There are no adequate experimental data on the inhalation route available. Therefore, the worker-DNEL long-term for inhalation route - systemic is derived from the oral NOAEL of 296 mg/kg bw/day, obtained in the key "Repeated-dose 90-day oral toxicity study in Wistar rats, Administration via the diet" (OECD TG 408). The NOAECcorr. is calculated as follows:

- standard respiratory volume rat = 0.38 m³/kg/8h

- standard respiratory volume human = 6.7 m³/8h

- worker respiratory volume = 10 m³/8h

- absorption (oral, rat) = 50 % (default)

- absorption (inhalative, human) = 100 % (default).As worst case, inhalative absorption is assumed to be two times more than oral absorption which allows for a modification of the starting point by factor 2.

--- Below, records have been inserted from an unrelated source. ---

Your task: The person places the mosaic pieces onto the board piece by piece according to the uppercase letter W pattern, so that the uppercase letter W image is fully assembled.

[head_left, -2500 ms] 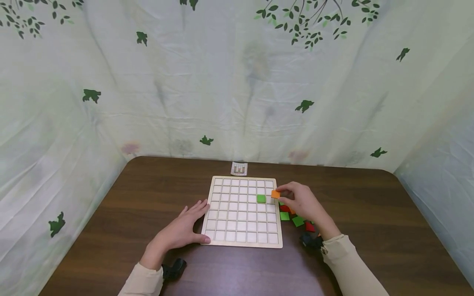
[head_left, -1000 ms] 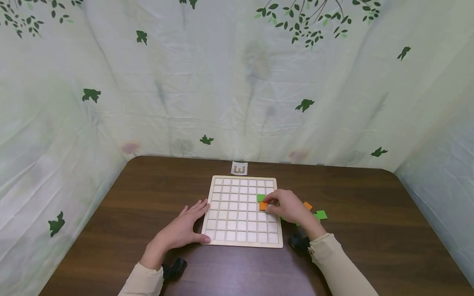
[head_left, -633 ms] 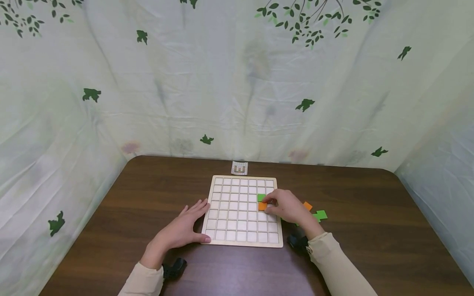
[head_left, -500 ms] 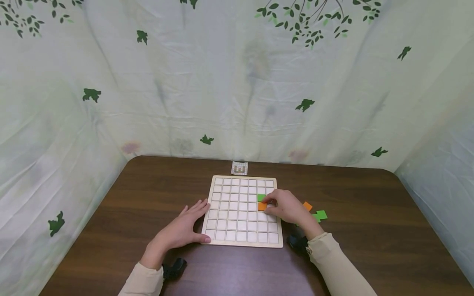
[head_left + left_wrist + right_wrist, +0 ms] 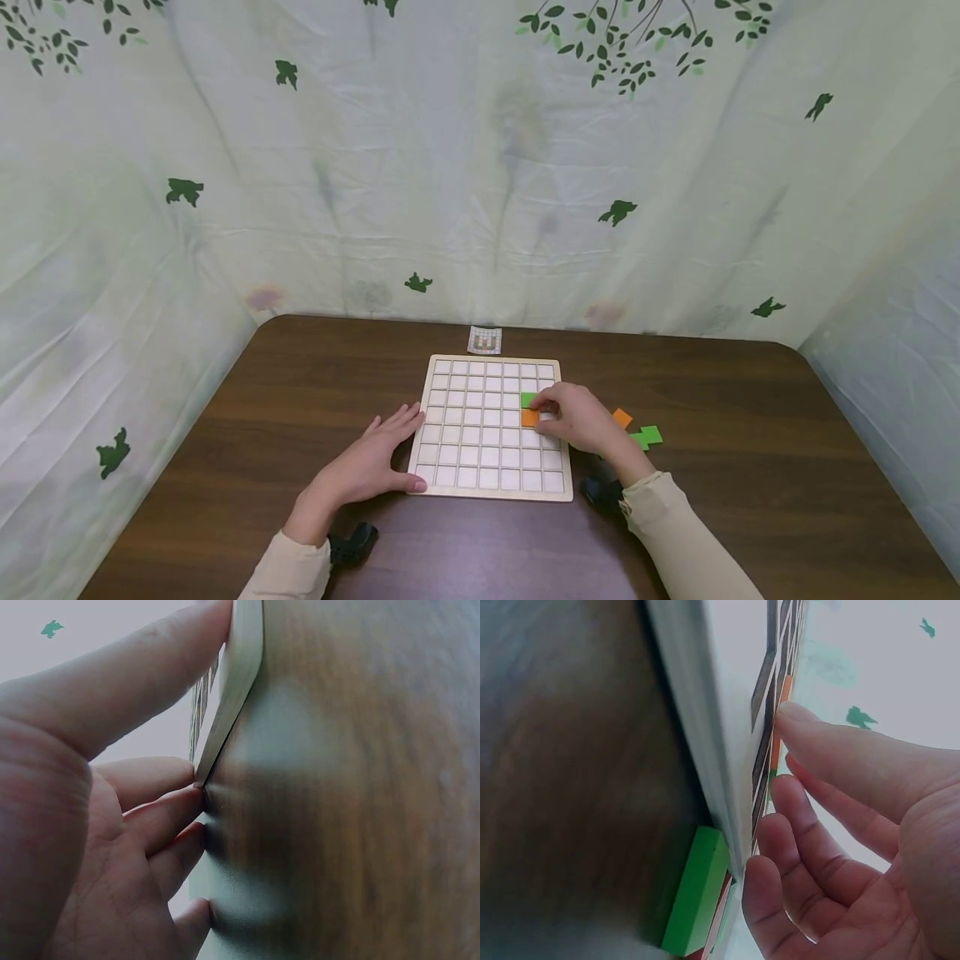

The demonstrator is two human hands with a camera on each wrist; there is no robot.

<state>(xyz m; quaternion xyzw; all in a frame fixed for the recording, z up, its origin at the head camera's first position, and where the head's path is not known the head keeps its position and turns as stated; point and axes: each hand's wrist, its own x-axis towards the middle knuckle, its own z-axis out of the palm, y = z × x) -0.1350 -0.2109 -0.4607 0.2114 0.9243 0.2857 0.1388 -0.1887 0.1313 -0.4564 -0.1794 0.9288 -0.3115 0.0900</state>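
Note:
A square board (image 5: 491, 490) with a grid of white cells lies on the table. On its right part sits a green tile (image 5: 528, 400), flat in a cell. Directly below that, an orange tile (image 5: 529, 418) lies flat in the grid; my right hand (image 5: 581, 421) pinches its right side between thumb and fingers. In the right wrist view the thumb touches the orange tile's (image 5: 784, 694) edge. My left hand (image 5: 367, 467) rests along the board's left edge, fingers extended, thumb on the front left corner. The left wrist view shows the fingertips against the board's side (image 5: 232, 697).
Loose tiles lie right of the board, partly hidden by my right hand: an orange tile (image 5: 622, 417) and green tiles (image 5: 650, 435). A small card (image 5: 485, 340) with a printed grid lies behind the board. A patterned curtain (image 5: 480, 208) hangs behind the table (image 5: 712, 433).
My right hand carried the orange tile from the board's right edge leftward to below the green tile, then shifted it slightly left into line. My left hand has kept its place.

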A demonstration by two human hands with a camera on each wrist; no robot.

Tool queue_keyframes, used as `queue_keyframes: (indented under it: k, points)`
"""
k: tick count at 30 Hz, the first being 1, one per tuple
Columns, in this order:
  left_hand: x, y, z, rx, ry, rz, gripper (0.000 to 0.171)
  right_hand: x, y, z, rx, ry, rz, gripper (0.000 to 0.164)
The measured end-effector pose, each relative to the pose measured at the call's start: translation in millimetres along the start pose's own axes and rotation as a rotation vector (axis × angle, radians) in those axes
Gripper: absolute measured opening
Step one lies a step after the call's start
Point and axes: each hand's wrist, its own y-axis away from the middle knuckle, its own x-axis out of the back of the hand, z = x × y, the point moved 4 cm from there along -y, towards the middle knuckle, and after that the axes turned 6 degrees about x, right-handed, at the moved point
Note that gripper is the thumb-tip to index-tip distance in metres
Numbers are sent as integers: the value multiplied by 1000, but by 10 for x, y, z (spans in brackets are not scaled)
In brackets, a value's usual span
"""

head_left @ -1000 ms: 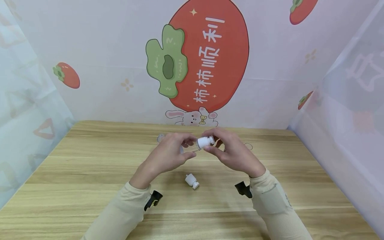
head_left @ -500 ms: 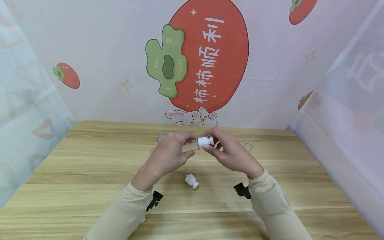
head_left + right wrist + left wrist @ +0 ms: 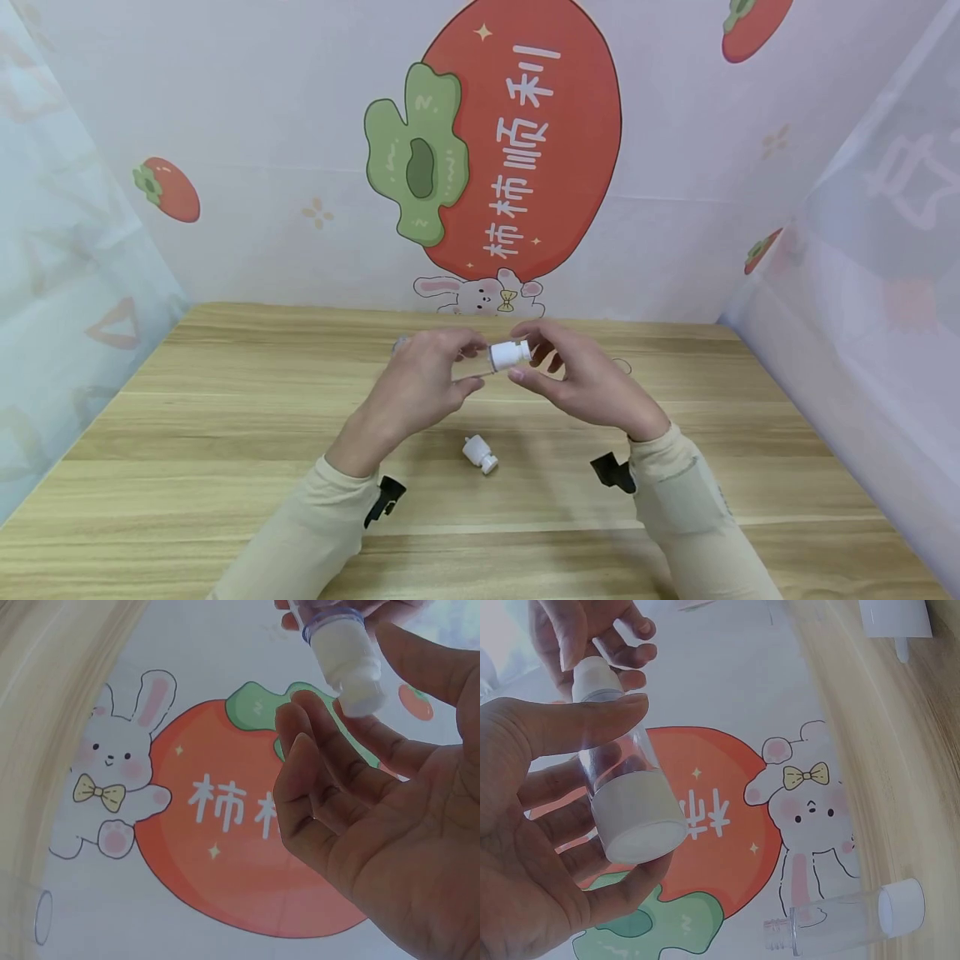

--> modified dose descriptor (corrected inhalatory NOAEC) = 296 mg/kg bw/day * (1/0.38 m³/kg/d) * (6.7 m³ (8h)/10 m³ (8h)) * (50%/100%) = 260.9 mg/m³

Route to route extrapolation:

On the basis of the low vapor pressure (0.0022 hPa at 20°C), the exposure with methyl ionone via inhalation as a vapor is low. According to Chapter R.8 of REACH Guidance on information requirements and chemical safety assessment, it is proposed in the absence of route-specific information to include a default factor in the case of inhalation-to-oral extrapolation, assuming 50% oral and 100% inhalation absorption.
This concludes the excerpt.